# ASSIGNMENT:
Wherever the word "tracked" appears in a line of the data, that line should be copied.

# GIVEN DATA:
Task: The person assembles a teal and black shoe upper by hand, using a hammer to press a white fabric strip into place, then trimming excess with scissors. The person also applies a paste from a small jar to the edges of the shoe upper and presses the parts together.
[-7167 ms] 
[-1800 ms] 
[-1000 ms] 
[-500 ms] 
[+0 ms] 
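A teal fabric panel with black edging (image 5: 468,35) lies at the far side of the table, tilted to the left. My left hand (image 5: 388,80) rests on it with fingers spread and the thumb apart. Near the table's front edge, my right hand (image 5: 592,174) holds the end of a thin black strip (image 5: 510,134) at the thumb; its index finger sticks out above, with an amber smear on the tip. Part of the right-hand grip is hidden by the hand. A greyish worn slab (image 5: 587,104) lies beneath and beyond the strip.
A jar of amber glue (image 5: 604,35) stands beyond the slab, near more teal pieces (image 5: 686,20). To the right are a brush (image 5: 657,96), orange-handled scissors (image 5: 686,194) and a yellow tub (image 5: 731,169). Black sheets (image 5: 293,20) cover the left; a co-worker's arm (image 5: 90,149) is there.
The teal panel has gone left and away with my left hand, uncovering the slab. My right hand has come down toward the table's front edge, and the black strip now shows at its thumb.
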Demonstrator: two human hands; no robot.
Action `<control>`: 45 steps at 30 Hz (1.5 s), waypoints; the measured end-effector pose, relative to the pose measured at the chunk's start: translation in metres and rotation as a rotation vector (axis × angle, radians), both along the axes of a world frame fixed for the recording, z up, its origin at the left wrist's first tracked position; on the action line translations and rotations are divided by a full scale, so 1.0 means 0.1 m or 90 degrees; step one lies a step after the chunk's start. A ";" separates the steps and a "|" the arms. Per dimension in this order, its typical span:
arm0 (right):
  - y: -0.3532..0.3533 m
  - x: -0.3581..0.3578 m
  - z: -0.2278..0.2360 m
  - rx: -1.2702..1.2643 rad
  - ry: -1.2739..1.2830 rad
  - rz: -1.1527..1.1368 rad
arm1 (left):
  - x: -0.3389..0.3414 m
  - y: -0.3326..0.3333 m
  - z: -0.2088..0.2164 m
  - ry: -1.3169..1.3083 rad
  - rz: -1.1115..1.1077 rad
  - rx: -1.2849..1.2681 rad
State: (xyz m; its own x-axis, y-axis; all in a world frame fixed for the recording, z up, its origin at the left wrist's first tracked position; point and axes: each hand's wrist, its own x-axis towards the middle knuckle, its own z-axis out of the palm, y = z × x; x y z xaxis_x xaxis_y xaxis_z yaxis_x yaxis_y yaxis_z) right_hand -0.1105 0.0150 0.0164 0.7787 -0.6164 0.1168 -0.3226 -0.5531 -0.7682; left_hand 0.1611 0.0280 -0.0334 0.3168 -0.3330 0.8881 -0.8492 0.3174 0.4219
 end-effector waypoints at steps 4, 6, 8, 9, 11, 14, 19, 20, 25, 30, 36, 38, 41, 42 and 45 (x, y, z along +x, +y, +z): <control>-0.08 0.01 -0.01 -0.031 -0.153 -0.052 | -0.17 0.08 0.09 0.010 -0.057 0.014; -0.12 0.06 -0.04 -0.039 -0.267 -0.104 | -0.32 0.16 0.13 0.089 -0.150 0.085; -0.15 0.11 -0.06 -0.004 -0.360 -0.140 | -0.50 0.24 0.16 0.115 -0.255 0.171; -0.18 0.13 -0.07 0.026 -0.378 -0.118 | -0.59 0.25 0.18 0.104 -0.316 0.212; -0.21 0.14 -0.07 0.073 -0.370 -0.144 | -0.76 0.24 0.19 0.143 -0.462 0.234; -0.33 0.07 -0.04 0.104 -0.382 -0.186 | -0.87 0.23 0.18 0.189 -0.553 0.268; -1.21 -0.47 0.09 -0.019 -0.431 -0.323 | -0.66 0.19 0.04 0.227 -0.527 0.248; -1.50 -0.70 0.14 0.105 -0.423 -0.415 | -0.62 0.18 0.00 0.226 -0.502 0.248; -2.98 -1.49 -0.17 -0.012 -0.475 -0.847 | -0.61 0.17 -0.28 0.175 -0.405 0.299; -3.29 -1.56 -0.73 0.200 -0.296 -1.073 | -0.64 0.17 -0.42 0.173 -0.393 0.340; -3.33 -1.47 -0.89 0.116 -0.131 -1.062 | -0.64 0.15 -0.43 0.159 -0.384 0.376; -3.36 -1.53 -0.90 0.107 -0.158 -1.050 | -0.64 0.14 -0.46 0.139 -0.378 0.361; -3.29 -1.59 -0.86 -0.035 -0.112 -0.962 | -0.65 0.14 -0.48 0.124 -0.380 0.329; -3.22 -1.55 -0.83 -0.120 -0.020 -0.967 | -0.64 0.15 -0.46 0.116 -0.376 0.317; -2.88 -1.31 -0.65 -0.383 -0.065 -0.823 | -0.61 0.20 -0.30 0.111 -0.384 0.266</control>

# WRITTEN REPLY:
Action `<control>`: 45 steps at 30 Hz (1.5 s), waypoints; the measured end-effector pose, relative to the pose measured at the chunk's start: translation in metres and rotation as a rotation vector (axis × angle, radians), both along the axes of a world frame fixed for the recording, z up, its origin at the left wrist's first tracked position; on the action line translations and rotations are divided by a full scale, so 1.0 means 0.1 m or 90 degrees; step one lies a step after the chunk's start. A ";" separates the steps and a "|" the arms. Per dimension in this order, its typical span:
State: (xyz m; its own x-axis, y-axis; all in a world frame fixed for the recording, z up, its origin at the left wrist's first tracked position; point and axes: each hand's wrist, its own x-axis towards the middle knuckle, its own z-axis out of the palm, y = z × x; x y z xaxis_x xaxis_y xaxis_z yaxis_x yaxis_y yaxis_z) right_hand -0.1105 0.0150 0.0164 0.7787 -0.6164 0.1168 -0.3226 -0.5531 -0.7682; left_hand 0.1611 0.0280 -0.0334 0.3168 -0.3330 0.8881 -0.8492 0.3174 0.4219

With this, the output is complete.